3. In Canada—another far-north nation where the solstice is experienced intensely—the astronomical event falls on National Aboriginal Day, when the country celebrates the cultures of its indigenous inhabitants. Ottawa celebrates the two events together at its annual Summer Solstice Aboriginal Arts Festival, featuring storytelling, a powwow, aboriginal crafts, and family-friendly attractions such as stilt walkers and a petting zoo.
4. On or near the solstice, communities across the U.S. mark the occasion with homespun solstice festivals. Notable among them are the Downtown Solstice Festival in Anchorage, Alaska, and the Midsummer Festival in Lindsborg, Kansas, also known as Little Sweden USA. In others, the solstice hoopla draws revelers from near and far. Best bets: the Solstice Parade in Santa Barbara, California, and Fremont Solstice Weekend in Seattle.

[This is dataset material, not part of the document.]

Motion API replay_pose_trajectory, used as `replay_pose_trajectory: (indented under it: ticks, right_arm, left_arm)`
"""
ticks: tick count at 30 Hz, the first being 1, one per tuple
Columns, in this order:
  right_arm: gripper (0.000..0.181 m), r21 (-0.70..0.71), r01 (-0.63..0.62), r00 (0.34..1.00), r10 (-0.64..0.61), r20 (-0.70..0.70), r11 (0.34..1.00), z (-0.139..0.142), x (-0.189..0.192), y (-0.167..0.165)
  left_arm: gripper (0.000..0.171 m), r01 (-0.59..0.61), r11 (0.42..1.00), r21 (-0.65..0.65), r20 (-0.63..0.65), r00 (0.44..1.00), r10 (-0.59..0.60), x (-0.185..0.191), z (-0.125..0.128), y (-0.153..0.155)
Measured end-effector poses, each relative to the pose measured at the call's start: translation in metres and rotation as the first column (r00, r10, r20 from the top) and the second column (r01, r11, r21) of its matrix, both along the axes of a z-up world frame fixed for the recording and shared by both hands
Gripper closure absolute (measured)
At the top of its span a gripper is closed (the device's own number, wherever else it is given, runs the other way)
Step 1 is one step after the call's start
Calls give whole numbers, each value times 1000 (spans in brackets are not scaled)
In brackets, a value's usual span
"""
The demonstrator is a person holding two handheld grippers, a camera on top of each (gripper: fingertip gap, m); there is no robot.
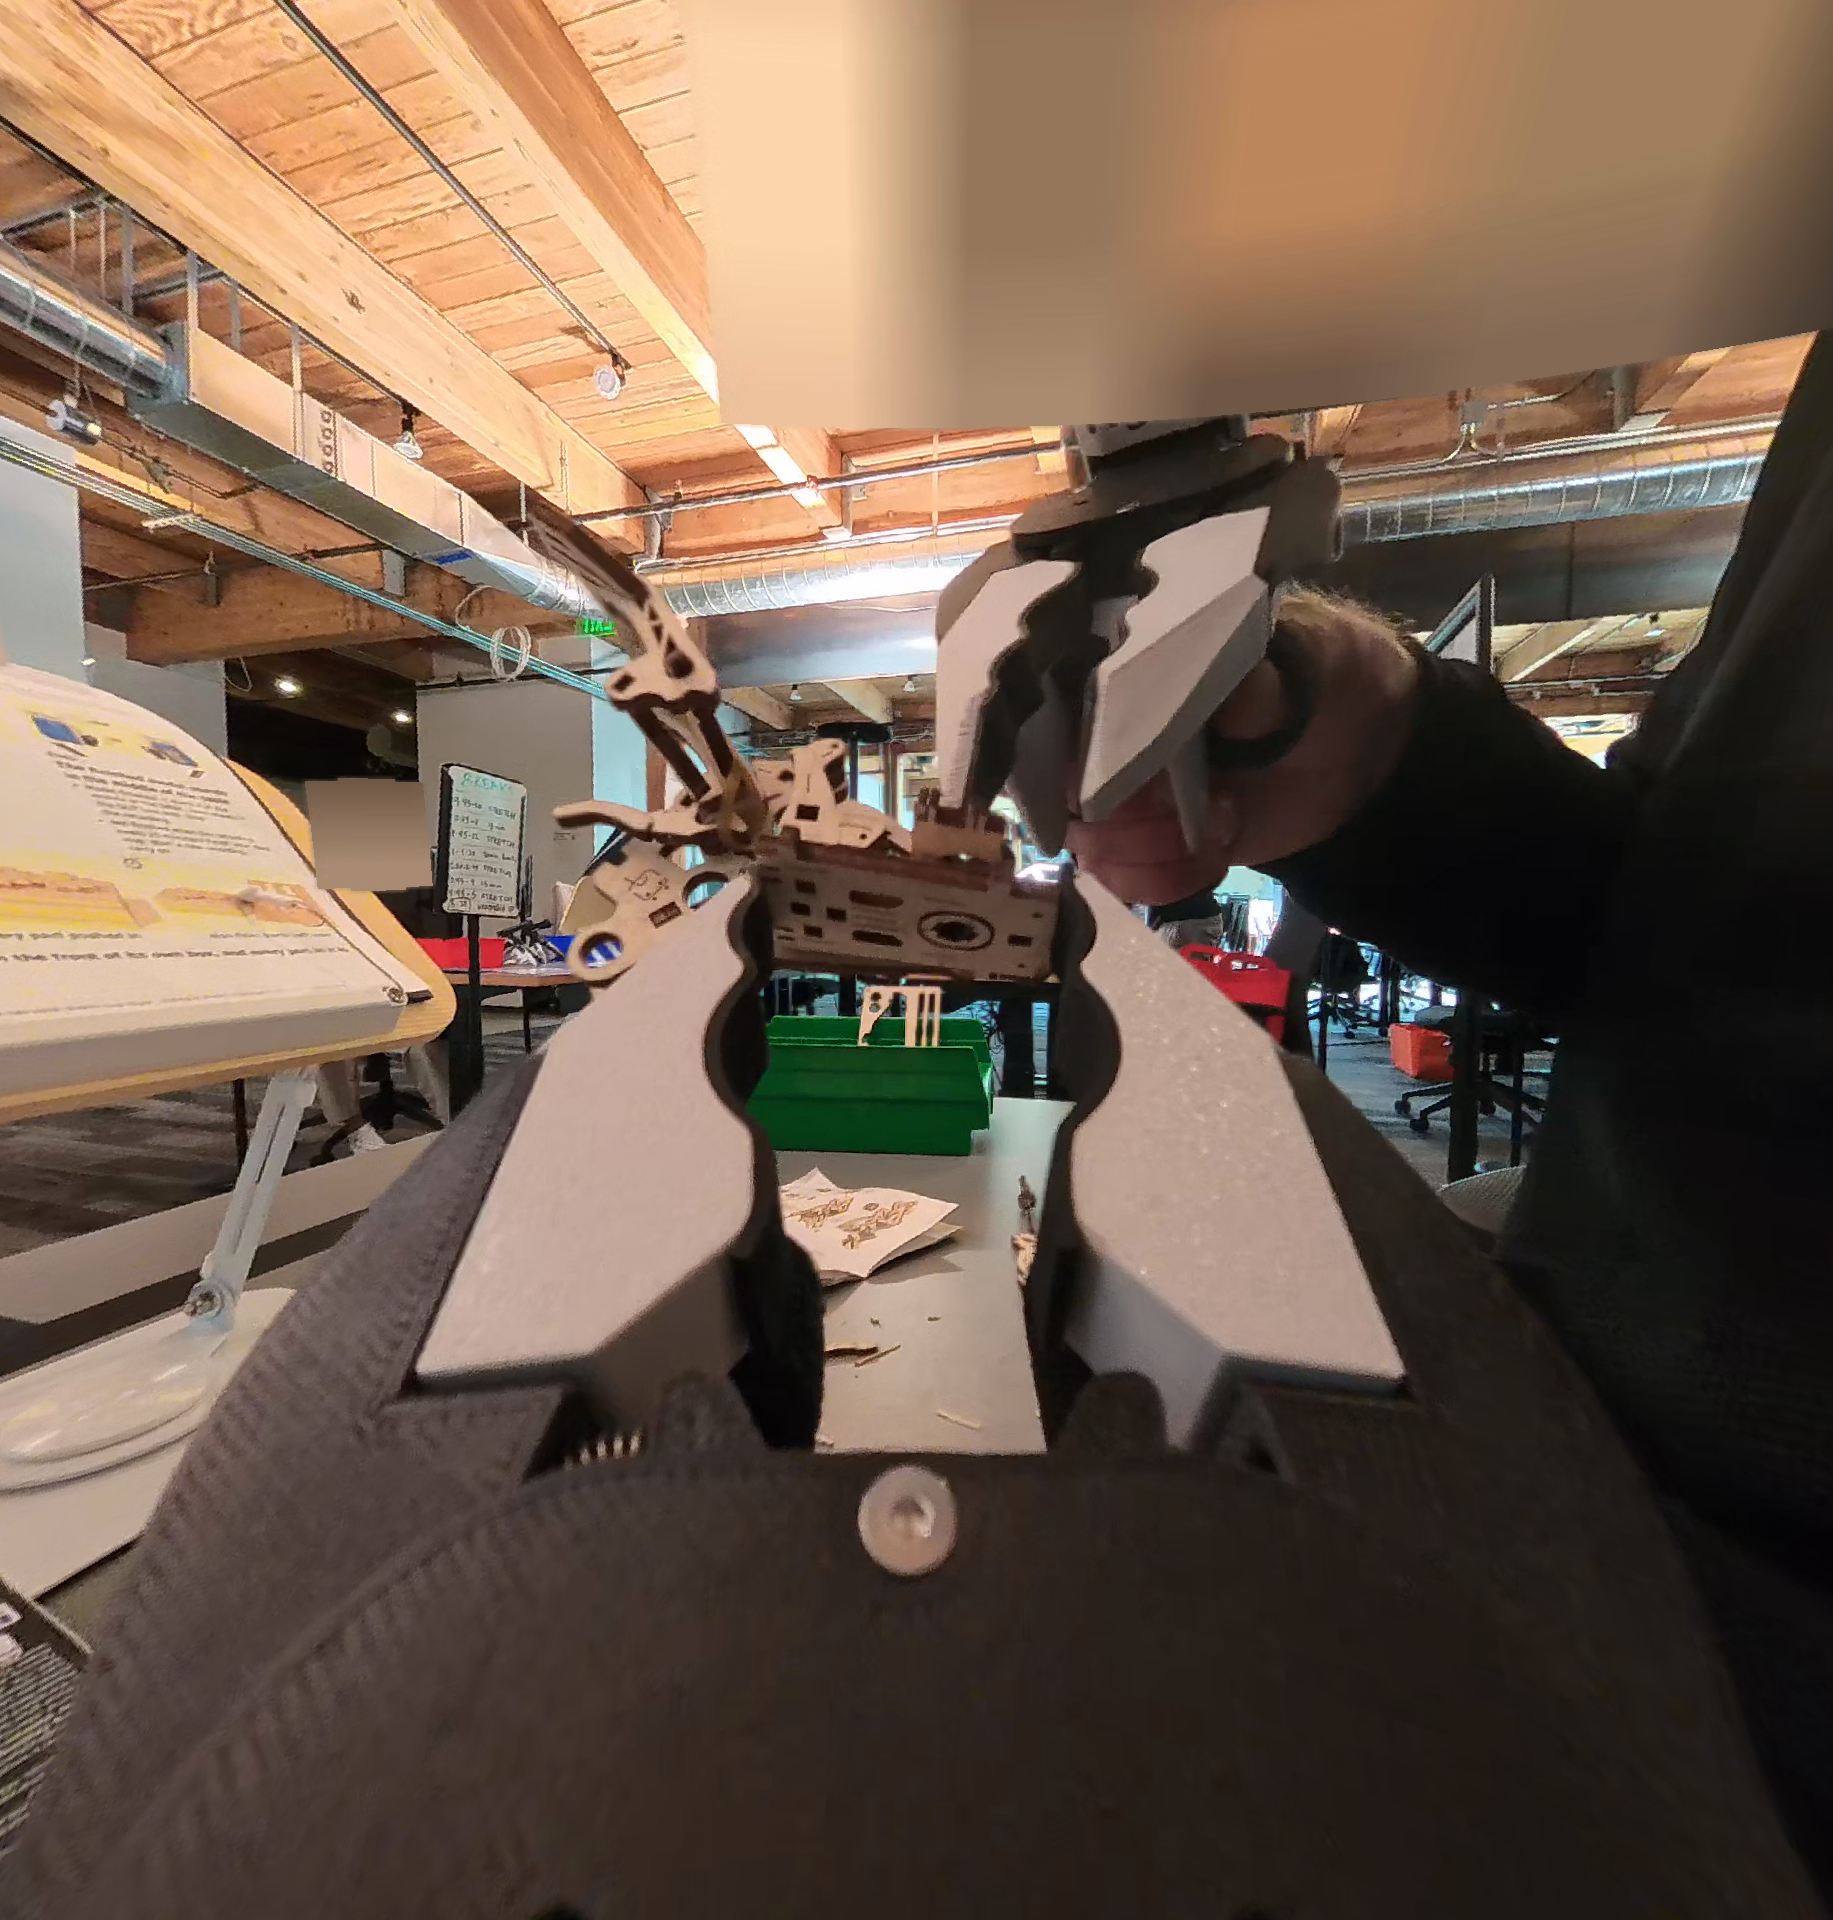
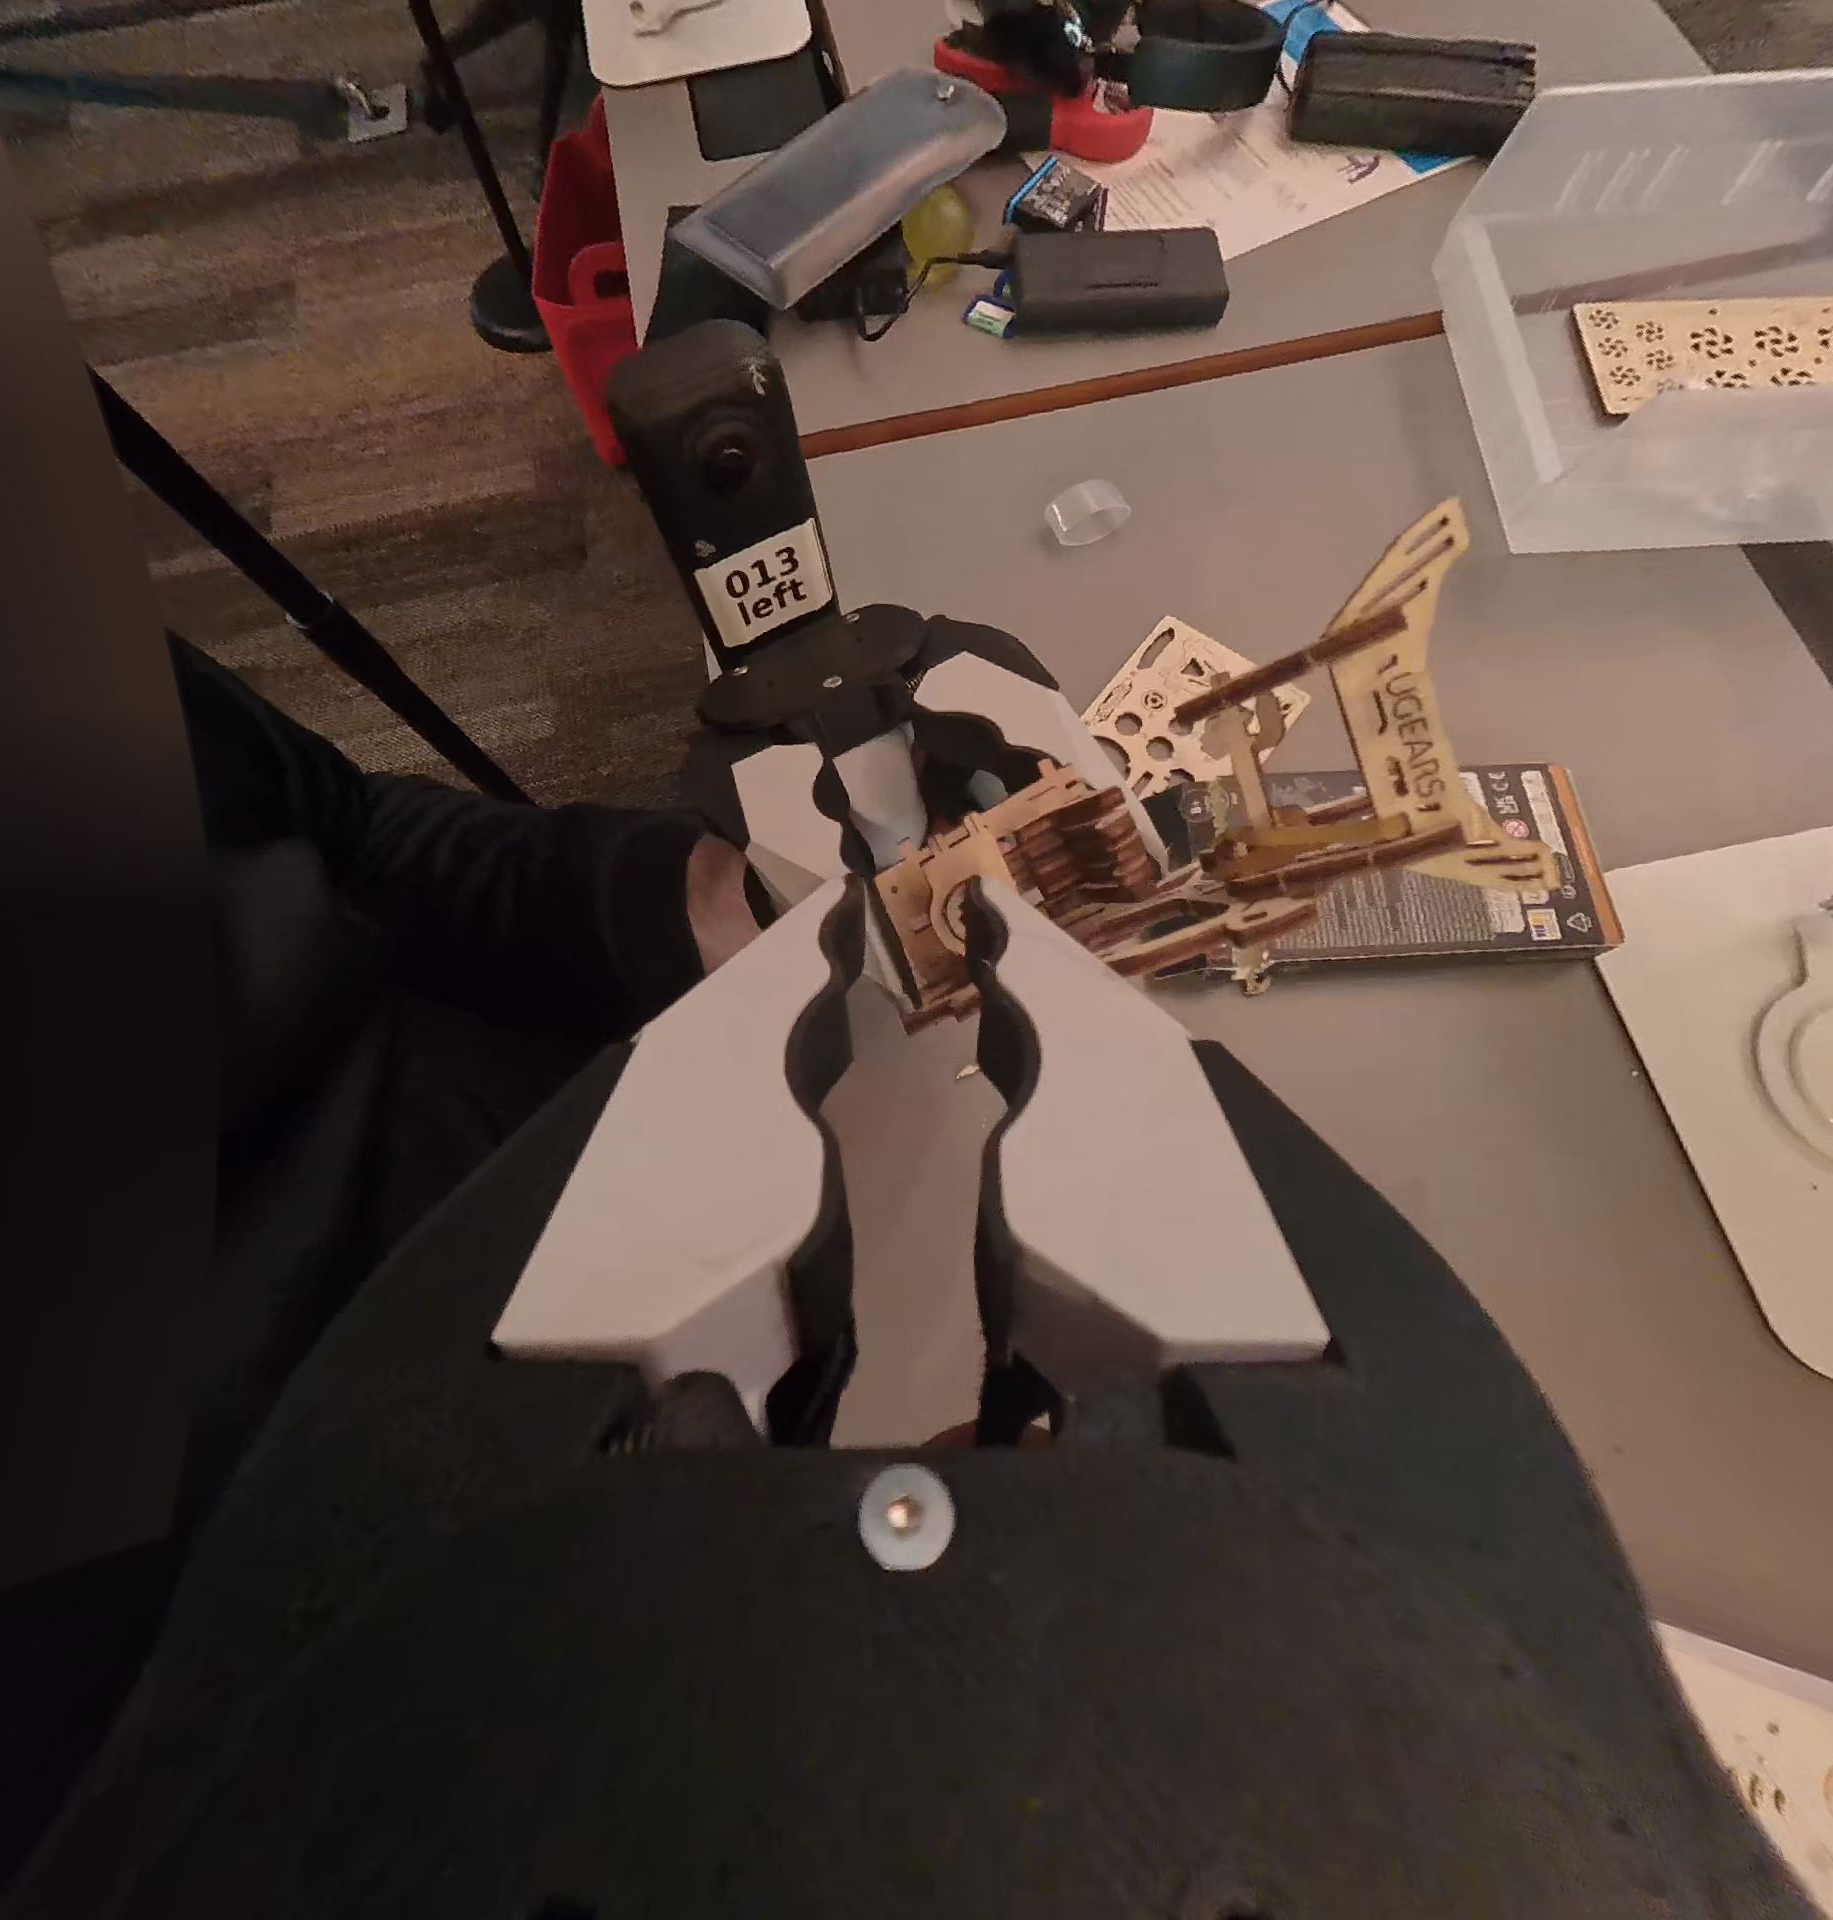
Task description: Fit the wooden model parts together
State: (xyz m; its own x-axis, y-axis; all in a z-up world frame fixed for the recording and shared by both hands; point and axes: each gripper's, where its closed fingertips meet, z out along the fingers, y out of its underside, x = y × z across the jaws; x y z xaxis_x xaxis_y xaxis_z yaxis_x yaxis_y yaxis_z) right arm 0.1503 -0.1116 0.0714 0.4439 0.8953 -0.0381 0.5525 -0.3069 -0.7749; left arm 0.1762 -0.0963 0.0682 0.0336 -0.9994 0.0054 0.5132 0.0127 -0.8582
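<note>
A wooden model (image 1: 912, 925) with a boxy slotted body and a long curved arm (image 1: 642, 644) is held up above the grey table (image 1: 922, 1351). My left gripper (image 1: 910, 904) is shut on the body, one finger on each side. My right gripper (image 1: 979, 816) comes down from above onto the stepped part at the model's top right end. In the right wrist view the right gripper (image 2: 912, 894) is nearly closed around the end panel of the model (image 2: 1057, 852). The left gripper (image 2: 922, 821) grips the body from the far side. The model's arm (image 2: 1400, 675) points right.
A green bin (image 1: 870, 1091) and a paper leaflet (image 1: 870, 1216) lie ahead. An instruction booklet on a stand (image 1: 164, 883) is at the left. A dark kit box (image 2: 1411, 904), a punched wooden sheet (image 2: 1172, 696), a clear plastic box (image 2: 1670, 312) and chargers (image 2: 1109, 275) share the table. My left and right fingertips are right by each other.
</note>
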Motion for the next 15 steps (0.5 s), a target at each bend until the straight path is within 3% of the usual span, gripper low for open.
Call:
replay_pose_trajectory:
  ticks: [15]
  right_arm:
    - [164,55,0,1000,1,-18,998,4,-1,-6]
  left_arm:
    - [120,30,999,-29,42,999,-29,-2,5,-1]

5. If you happen to be in Cairo, Egypt, on June 21, head over to Giza on the other side of the Nile. At dusk, if you can find a vantage point at or behind the Sphinx, the sun will set perfectly between two of the Great Pyramids.
6. In many Christian communities around the world, the summer solstice is synonymous with St. John’s Day, the feast day associated with John the Baptist. Also known as Midsummer, the occasion is commemorated with parties and merriment from Italy to Brazil, where, due to the fact that the country straddles the Equator, the solstice is a veritable nonevent.
7. Speaking of countries around the Earth’s midsection, the summer solstice also happens to fall near International Surfing Day. So even if you’re far away from the land of the midnight sun you can spend the day catching waves.
8. If you're curious to explore one of the stranger and more controversial ways the solstice is commemorated, book a flight to China. According to the South China Morning Post, in Yulin, in the Guangxi Province, and in a handful of other cities around the country, locals mark the longest day of the year by eating dog meat—which is said to ward off bad spirits and boost sexual performance, both of which have no scientific basis. Perhaps unsurprisingly, protests against the tradition by animal rights activists have been growing in recent years.
9. If you’re committed to pursuing the classic Druid route when it comes to celebrating the solstice, but can’t make it to England, set your sights on one of the many Stonehenge replicas around the United States. Roadside America has put together a handy roundup of the most noteworthy imitations of the mysterious Neolithic structure for your convenience.